La paralización de la actividad económica como consecuencia de los esfuerzos por contener el coronavirus ha impactado la generación de ingresos del Gobierno. En los meses de marzo y abril, la recaudación fue $562.7 millones inferior a lo que se había presupuestado. En concreto, en marzo los ingresos se quedaron $308 millones por debajo de lo previsto y en abril también se recaudaron $254.7 millones menos.
El titular del Ministerio de Economía y Finanzas (MEF), Héctor Alexander, señaló ayer en una conferencia de prensa virtual que se espera que durante el resto del año la generación de ingresos siga estando considerablemente por debajo de lo previsto.

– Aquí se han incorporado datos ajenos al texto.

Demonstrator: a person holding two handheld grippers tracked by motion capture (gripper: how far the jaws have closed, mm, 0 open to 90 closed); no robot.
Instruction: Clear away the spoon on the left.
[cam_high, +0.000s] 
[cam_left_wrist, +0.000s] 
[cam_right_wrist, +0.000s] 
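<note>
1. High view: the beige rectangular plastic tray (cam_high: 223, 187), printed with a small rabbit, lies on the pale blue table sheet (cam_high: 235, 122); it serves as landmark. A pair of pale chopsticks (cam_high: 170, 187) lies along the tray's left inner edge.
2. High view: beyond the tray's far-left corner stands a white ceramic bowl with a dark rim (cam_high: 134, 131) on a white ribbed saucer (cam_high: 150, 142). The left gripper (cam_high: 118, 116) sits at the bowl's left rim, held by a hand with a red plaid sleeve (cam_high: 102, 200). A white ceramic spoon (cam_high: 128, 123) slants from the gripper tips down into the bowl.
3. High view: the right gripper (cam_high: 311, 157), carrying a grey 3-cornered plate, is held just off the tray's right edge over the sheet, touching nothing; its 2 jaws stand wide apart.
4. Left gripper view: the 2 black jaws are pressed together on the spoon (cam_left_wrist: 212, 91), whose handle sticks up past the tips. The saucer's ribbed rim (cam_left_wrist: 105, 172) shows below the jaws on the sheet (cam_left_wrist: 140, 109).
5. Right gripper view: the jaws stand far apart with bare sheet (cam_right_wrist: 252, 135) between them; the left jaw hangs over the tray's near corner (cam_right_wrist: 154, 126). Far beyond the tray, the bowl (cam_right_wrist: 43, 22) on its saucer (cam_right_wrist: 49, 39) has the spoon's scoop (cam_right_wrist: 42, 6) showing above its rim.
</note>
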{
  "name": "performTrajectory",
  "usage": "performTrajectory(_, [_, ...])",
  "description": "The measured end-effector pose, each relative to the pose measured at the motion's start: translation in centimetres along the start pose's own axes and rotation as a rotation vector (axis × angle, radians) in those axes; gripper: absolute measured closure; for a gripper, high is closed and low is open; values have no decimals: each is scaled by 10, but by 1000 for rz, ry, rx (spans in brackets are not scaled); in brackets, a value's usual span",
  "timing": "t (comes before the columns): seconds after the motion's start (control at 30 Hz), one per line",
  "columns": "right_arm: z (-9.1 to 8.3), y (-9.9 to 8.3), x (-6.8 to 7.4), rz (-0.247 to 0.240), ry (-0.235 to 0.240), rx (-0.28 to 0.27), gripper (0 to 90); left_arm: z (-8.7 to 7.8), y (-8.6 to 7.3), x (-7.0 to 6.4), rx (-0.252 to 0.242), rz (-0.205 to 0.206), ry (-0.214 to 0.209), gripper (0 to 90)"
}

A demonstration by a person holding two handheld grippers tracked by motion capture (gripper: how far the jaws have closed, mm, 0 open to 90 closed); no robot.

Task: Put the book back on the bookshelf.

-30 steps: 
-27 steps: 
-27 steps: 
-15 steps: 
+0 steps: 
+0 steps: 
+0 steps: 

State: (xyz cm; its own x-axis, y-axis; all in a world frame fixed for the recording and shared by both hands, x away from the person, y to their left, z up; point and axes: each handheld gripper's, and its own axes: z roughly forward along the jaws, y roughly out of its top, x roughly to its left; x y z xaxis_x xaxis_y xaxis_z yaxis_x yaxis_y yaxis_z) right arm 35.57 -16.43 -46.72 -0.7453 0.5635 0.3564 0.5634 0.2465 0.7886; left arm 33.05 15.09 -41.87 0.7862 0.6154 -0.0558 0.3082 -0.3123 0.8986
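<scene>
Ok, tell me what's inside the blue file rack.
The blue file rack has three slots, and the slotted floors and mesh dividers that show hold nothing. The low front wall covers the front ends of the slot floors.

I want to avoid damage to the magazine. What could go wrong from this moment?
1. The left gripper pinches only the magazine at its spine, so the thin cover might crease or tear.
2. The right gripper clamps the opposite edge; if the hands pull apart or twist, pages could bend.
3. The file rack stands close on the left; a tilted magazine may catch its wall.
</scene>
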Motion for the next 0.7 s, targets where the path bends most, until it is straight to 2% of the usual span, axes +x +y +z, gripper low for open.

Aunque se vaya produciendo gradualmente una recuperación de la actividad, las empresas estarán afectadas y tratarán de llegar a arreglos de pago con el fisco. Además, la Dirección General de Ingresos está concediendo mayores plazos para el pago de impuestos.
En este contexto, el Gobierno ha efectuado una modificación en la asignación de partidas en el presupuesto. Ha restado unos $500 millones en gasto de funcionamiento, que incluye el congelamiento de 10,420 puestos vacantes, es decir, posiciones que no se van a llenar, así como el aplazamiento de inversiones valoradas en $1,500 millones.
Esos fondos serán asignados a cubrir las necesidades sanitarias y económicas causadas por el virus.
El MEF calcula que el déficit fiscal del Gobierno Central podría llegar hasta $5,713 millones, cifra que representaría un 8.8% del producto interno bruto (PIB) proyectado para el cierre del año, unos $64,922.9 millones, teniendo en cuenta la previsión de que la economía decrecería 2%.
El balance del Gobierno Central se consolida con el resto de entidades descentralizadas, principalmente con la Caja de Seguro Social (CSS), para calcular el déficit del sector público no financiero, que está regulado por la Ley de Responsabilidad Social Fiscal.
Para este año, la norma establecía un límite de 2.75% del PIB. Consultado sobre la proyección de déficit del sector público no financiero, Alexander dijo que se debe afinar el cálculo porque se trata de una situación en desarrollo, pero adelantó que “el déficit será un múltiplo de lo que permite la ley”.
Con la declaración de emergencia nacional, se suspenden los límites de déficit establecidos en la ley.
Como las finanzas de la CSS también se han visto afectadas, podría darse la situación de que el déficit del sector público no financiero sea incluso mayor al proyectado para el Gobierno Central. Para cubrir el déficit, el MEF recurrirá a la contratación de deuda, que se sumará a los bonos y préstamos contratados hasta la fecha. Alexander adelantó que se negocian nuevas facilidades con organismos multilaterales por, al menos, $1,000 millones.